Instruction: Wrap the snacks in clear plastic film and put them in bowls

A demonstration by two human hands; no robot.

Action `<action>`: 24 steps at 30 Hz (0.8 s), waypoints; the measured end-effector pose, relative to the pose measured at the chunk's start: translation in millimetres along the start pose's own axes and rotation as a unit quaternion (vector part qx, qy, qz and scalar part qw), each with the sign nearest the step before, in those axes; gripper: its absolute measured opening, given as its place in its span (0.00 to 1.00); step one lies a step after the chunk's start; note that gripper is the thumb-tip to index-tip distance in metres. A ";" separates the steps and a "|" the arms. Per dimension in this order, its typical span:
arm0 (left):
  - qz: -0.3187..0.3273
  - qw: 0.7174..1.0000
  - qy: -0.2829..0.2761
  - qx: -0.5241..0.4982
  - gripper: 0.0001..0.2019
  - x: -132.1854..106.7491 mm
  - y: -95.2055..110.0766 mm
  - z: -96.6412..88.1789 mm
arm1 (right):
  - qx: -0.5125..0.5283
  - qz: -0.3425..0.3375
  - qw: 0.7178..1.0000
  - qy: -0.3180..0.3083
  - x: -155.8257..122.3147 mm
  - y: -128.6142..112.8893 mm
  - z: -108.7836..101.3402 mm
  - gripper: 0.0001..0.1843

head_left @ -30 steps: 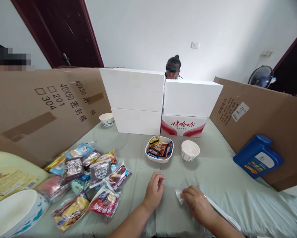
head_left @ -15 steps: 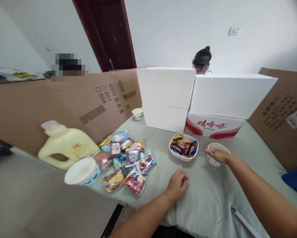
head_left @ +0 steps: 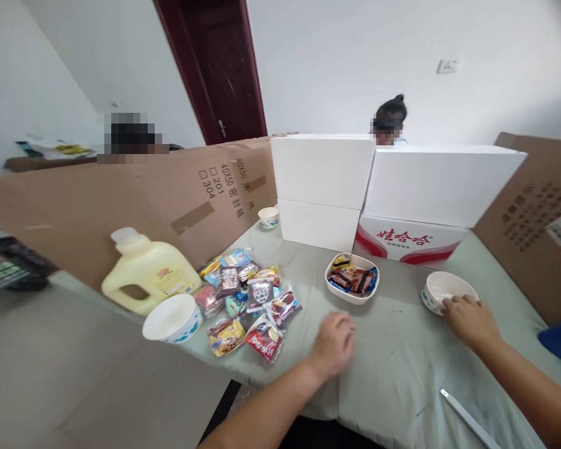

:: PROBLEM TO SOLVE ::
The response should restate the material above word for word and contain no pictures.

:: RESULT OF THIS TASK ::
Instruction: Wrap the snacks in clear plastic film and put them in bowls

A demonstration by two human hands; no robot.

Action `<action>`: 24 steps at 30 Hz (0.8 s), waypoints; the measured end-effector pose, relative to the pose measured at the chunk's start: translation in millimetres along the start pose's own axes and rotation as a unit quaternion (vector part qx, qy, qz and scalar part qw), each with the sign nearest the step before, in those axes; gripper: its absolute measured opening, given as its place in its span (0.00 to 1.00); step one lies a step after the chunk's start; note that gripper is the thumb-tip to index-tip distance in metres. A ";" separates the steps and a "|" the arms. Per dimension in this order, its typical span:
arm0 (left):
  - qz: -0.3187..0.3273
  - qw: 0.7174..1.0000
  - qy: -0.2829..0.2761
  - qx: -0.5241..0.4982
  - gripper: 0.0001..0.2019
  - x: -132.1854..106.7491 mm
  - y: -95.2055..110.0766 mm
  - z: -96.6412..88.1789 mm
arm1 (right):
  - qx: -0.5125..0.5283
  - qz: -0.3425..0.3375
  - qw: 0.7178..1.0000
  - qy: -0.3180..0.3083
  - x: -155.8257..122.3147 mm
  - y: -128.6142..112.8893 mm
  - z: -108.7836..101.3402 mm
  - gripper: 0.0001..0.1843

head_left @ -30 steps: 
head_left @ -15 steps: 
head_left @ +0 steps: 

The exercise requires no additional output.